**Directions**
Reproduce the section of the listing that begins at the line containing "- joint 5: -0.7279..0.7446" and finishes at the line containing "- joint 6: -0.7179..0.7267". Include both end lines and nothing beyond them.

**Recorded data**
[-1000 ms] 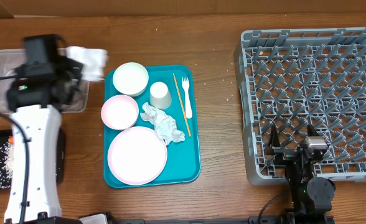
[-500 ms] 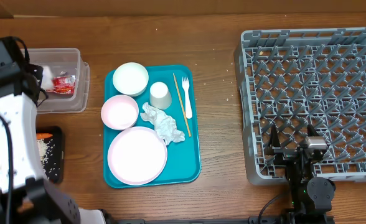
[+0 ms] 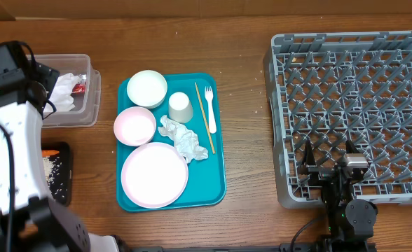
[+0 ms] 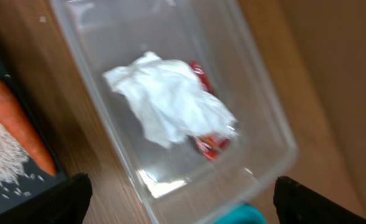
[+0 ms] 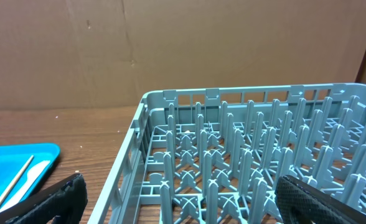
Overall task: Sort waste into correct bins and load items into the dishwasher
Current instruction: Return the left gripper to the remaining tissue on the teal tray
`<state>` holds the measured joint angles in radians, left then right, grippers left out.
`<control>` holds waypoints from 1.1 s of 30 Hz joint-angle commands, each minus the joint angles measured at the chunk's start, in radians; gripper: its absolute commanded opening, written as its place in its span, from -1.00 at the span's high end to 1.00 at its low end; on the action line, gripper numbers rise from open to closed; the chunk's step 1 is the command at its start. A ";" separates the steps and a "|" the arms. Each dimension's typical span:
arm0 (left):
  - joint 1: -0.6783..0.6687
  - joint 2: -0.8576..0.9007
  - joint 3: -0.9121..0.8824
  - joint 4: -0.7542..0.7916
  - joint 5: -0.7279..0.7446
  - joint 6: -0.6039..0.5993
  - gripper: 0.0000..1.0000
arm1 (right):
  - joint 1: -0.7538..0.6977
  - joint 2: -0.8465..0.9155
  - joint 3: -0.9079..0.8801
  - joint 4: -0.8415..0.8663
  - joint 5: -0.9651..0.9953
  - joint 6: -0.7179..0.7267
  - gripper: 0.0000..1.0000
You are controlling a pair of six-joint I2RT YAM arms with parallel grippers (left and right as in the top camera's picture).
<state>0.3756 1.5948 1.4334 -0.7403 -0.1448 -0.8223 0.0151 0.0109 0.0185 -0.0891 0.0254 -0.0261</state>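
Overhead: I've got the left pincer (image 3: pixel 46 75) over the clear rectangular plastic tub (image 3: pixel 73 115), w/ a crumpled white paper napkin (image 3: pixel 64 86) inside. Left wrist cam: jaws spread wide, napkin lying on the red shiny snack wrapper (image 4: pixel 211 146). Right wrist cam: right pincer (image 5: pixel 183 202) spread wide, near the grey plastic dish rack (image 5: pixel 233 143).

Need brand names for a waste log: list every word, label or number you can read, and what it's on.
None readable in any view.
The red wrapper in the clear tub is partly under the napkin, and any print on it is too blurred.
The rack and the teal tray show no markings.
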 commanded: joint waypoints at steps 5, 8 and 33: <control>-0.051 -0.200 0.026 -0.111 0.481 0.068 -0.92 | 0.005 -0.007 -0.011 0.007 -0.003 -0.004 -1.00; -0.128 -0.210 0.025 -0.219 0.512 0.089 -0.91 | 0.005 -0.007 -0.011 0.007 -0.003 -0.004 -1.00; -0.919 0.146 -0.071 -0.275 0.245 -0.058 -0.77 | 0.005 -0.007 -0.011 0.007 -0.003 -0.004 -1.00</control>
<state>-0.4995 1.7016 1.3682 -1.0245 0.1883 -0.7799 0.0147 0.0109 0.0185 -0.0895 0.0254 -0.0265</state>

**Answer below**
  - joint 5: -0.7279..0.7446
  - joint 6: -0.6039..0.5993
  - gripper: 0.0000..1.0000
arm1 (right):
  - joint 1: -0.7538..0.6977
  - joint 2: -0.8465..0.9155
  - joint 3: -0.9079..0.8801
  - joint 4: -0.8415..0.8663
  - joint 5: -0.9651..0.9953
  - joint 6: -0.7179..0.7267

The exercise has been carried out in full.